KINGSTON, Jamaica -- Honoring the political prisoners who rose up to protect the water in the movement against Dakota Access Pipeline at Standing Rock, Leoyla Cowboy, Dine', called out their names, during a hearing of the Inter-American Commission on Human Rights in Jamaica.
"I  am here to serve as a voice for the NO DAPL political prisoners because they are imprisoned and I consider each family," Leoyla told the Commission.
Saying the names of "Red Fawn Fallis, Michael Little Feather Giron, Michael Rattler Markus, Dion Ortiz and James Angry Bird White," Leoyla pointed out that they faced the most serious of the federal charges, after protecting the water in 2016 and 2017.
 "I am honored to be the wife of political  prisoner Little Feather Giron," Leoyla said of her husband, who is Chumash.
Leoyla described how these five Indigenous Water Protectors had no choice but to enter into non-cooperating plea agreements after their rights were denied by the U.S. federal courts.
Leoyla told the Commission how these Water Protectors were denied their rights of discovery and a change a venue. Further, the jury pool was tainted by a propaganda campaign that favored the oil companies in North Dakota, she testified.
Faced with this injustice, Red Fawn faced life in in prison, and the men each faced 15 years in prison, Leoyla said.
As a result, these Water Protectors served time in prison far from their families.
Leoyla read a statement from Red Fawn, who faced life in prison if convicted in a trial.
Red Fawn wrote that she was arrested three times at Standing Rock.
Describing the actions of peaceful Water Protectors and the massive arrests at Standing Rock, Red Fawn spoke of her mother.

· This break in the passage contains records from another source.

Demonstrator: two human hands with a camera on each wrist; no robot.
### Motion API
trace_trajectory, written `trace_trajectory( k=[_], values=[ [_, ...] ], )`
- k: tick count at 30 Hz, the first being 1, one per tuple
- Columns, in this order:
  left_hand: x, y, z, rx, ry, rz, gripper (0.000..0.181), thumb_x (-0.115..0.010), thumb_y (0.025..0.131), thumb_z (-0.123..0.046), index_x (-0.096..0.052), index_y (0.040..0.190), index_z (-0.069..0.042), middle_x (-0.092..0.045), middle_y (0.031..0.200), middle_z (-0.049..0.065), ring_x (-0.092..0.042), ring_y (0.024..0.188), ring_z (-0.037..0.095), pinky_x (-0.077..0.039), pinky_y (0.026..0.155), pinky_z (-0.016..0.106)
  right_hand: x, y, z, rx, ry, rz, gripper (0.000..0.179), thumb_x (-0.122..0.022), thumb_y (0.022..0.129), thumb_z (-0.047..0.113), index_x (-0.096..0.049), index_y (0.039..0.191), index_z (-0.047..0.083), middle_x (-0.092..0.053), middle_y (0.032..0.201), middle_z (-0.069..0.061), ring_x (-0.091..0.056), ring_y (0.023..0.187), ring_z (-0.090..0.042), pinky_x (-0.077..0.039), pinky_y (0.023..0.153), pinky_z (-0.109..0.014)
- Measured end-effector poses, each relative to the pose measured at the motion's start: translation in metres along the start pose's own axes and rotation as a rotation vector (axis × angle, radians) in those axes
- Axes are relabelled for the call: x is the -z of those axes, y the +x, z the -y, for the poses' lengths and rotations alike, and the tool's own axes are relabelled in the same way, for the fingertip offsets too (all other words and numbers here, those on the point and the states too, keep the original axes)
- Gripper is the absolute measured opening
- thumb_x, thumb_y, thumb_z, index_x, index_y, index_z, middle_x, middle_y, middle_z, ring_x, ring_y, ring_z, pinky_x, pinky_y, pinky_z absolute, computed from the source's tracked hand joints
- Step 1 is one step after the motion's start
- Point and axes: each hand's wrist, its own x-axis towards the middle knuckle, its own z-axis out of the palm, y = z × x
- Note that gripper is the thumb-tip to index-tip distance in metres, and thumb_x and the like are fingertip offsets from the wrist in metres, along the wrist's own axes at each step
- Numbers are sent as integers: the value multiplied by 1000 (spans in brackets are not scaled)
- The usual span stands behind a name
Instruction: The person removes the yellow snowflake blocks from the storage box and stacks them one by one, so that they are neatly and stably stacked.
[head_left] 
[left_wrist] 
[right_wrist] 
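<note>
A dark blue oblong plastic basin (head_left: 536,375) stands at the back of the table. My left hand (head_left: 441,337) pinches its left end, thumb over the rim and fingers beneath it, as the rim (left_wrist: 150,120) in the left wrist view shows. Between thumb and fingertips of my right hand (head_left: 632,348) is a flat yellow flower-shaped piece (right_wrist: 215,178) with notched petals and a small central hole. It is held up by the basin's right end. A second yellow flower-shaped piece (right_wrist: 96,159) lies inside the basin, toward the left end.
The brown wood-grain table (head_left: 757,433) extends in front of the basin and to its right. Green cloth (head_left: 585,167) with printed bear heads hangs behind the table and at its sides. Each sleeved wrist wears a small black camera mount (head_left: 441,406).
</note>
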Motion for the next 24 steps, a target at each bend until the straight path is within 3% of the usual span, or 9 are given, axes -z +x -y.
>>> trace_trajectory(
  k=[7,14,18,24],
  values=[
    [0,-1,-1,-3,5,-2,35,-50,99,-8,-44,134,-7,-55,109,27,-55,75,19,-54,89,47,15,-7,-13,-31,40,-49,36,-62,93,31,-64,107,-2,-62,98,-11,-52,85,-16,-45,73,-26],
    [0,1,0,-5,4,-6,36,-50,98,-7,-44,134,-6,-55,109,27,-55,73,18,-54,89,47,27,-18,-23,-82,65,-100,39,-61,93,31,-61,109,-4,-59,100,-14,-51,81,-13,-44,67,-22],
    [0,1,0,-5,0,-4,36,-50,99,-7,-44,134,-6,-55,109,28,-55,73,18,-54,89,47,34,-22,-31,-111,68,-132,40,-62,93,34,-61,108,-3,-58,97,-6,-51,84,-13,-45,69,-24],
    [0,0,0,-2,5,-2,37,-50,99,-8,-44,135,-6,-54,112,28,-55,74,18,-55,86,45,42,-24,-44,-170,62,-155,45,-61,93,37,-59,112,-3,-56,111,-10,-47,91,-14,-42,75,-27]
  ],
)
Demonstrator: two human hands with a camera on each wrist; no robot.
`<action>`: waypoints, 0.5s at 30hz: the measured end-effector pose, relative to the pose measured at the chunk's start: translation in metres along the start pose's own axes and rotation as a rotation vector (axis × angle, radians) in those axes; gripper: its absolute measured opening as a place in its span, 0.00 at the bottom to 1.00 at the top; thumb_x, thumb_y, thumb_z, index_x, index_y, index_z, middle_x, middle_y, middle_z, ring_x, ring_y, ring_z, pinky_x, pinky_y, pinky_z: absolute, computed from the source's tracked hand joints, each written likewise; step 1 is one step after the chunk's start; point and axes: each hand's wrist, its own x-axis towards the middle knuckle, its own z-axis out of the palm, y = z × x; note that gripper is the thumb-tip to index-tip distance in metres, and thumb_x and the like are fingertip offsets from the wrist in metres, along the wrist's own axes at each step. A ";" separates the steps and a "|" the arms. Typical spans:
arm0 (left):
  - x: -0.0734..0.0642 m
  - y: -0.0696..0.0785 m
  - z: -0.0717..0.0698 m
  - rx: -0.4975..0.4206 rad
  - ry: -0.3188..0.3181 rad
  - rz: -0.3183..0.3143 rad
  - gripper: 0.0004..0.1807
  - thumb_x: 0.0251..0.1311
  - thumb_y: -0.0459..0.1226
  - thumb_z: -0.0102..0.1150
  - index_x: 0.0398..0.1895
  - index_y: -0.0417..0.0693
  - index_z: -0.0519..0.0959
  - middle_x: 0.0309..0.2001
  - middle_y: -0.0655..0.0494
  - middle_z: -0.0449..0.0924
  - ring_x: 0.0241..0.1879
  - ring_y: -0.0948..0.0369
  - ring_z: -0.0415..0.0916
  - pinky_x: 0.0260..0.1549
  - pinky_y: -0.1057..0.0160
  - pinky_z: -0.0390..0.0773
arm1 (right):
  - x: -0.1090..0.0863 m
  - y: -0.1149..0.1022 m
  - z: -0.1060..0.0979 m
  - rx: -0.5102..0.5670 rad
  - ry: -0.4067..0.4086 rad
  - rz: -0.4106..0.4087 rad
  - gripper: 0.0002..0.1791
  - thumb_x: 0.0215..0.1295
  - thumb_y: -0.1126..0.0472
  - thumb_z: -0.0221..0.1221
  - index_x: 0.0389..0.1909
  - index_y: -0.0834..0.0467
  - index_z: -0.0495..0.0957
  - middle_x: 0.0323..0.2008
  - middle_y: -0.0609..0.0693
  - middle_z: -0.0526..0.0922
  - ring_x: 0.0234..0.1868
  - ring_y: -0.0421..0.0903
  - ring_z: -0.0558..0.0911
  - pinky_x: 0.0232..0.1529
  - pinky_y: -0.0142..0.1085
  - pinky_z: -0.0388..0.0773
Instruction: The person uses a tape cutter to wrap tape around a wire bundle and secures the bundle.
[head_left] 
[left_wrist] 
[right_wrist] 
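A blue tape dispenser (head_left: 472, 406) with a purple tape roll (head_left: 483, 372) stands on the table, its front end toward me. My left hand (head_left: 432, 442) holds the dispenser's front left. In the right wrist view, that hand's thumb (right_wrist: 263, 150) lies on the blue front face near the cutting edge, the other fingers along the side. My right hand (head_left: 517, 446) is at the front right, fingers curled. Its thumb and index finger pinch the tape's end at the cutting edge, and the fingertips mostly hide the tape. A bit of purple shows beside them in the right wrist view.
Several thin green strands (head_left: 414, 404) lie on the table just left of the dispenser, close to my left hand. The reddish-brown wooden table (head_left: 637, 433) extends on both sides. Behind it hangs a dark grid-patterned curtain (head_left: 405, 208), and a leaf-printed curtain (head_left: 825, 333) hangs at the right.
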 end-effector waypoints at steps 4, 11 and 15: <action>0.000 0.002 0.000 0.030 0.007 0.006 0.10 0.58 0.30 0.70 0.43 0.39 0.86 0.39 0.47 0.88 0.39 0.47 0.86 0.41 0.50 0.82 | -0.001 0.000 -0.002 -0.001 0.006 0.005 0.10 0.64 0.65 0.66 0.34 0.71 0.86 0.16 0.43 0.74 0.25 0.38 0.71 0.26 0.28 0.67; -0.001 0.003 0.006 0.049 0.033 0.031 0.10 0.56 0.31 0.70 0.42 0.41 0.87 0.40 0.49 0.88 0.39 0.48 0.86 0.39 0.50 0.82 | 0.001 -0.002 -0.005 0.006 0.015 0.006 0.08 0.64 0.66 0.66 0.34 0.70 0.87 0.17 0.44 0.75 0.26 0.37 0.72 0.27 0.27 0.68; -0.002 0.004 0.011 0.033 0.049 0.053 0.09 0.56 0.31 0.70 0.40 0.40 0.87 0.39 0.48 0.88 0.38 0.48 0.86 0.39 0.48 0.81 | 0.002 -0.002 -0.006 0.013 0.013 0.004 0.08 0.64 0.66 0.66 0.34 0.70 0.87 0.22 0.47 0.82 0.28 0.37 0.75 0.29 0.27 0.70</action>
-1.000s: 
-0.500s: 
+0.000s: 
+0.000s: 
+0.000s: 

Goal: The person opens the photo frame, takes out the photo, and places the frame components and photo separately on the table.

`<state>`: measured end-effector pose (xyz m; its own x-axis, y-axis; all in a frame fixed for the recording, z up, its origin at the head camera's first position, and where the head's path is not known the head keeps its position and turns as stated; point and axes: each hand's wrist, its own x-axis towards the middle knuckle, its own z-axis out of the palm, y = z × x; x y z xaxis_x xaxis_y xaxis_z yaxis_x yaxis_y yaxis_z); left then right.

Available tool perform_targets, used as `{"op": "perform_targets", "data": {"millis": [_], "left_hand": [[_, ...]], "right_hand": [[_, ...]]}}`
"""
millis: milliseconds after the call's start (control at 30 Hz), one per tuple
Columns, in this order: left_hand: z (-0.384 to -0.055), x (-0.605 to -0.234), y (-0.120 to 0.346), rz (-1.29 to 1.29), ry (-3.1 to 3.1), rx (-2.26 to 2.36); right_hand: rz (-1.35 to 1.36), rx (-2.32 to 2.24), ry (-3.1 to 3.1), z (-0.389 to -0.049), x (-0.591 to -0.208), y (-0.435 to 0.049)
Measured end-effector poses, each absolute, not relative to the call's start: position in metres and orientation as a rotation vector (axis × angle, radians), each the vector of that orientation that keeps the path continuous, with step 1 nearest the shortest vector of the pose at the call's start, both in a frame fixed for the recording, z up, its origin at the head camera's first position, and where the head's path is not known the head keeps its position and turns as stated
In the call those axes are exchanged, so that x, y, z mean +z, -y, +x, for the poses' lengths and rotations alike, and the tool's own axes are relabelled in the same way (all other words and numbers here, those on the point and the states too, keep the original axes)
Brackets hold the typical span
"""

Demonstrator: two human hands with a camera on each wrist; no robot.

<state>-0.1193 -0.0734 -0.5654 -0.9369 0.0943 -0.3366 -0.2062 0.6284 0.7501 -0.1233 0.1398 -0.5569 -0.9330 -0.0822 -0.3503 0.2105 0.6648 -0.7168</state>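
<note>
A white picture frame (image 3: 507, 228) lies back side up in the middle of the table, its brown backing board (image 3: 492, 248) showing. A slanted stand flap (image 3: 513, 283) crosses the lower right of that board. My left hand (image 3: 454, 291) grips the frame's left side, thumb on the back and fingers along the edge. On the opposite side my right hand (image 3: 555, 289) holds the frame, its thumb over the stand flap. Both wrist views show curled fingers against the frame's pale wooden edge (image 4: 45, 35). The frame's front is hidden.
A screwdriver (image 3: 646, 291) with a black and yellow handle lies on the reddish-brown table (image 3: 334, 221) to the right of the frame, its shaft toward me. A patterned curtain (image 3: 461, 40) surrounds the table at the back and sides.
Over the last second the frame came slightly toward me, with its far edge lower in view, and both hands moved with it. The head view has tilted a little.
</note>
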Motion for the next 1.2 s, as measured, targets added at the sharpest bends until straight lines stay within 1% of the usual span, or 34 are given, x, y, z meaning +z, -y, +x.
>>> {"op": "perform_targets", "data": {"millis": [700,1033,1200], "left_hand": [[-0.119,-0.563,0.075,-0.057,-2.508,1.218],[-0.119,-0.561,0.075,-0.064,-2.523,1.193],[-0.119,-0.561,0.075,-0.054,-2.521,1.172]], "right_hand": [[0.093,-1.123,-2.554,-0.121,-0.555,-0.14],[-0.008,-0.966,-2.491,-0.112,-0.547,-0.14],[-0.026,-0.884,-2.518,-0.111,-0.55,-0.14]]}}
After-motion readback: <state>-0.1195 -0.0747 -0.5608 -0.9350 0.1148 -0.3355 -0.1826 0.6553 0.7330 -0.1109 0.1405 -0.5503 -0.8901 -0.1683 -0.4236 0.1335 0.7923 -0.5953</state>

Red Fawn said she was there at Standing Rock to honor the memory and lifework of her mother, Troy Lynn Star Yellowood, who passed to the Spirit World.
At the Oceti Sakowin Camp at Standing Rock, Red Fawn said, "I found a place where I belonged."
Red Fawn said she worked with the elders  and youth at Oceti Sakown and was trained as a medic at camp.
Red Fawn said she was arrested three times. In August  of 2016, she was exercising her free speech rights against Dakota Access Pipeline when she was arrested.
The second time she was arrested, she was tying prayer ties to a fence.
In October, Red Fawn said, "I was tackled from behind and brutally arrested without probable cause and accused of having a gun."
In her statement, Red Fawn described the results of the FBI placing an informant in the camp.
"The only gun that was brought into camp was by Heath Harmon, an FBI informant."
"He started a dishonest relationship with me."
Red Fawn said in closing, "We understand our reciprocal relationship with water and all the life it supports."
"Water is life."
During the testimony on the criminalization of Indigenous Peoles by the United States government, Leoyla's testimony was joined by Water Protectors Casey Camp Horinek, Ponca, and Michelle Cook, Dine'. Ofelia Rivas, Tohono O'odham, testified on the criminalization of O'odham by the U.S. in her homeland.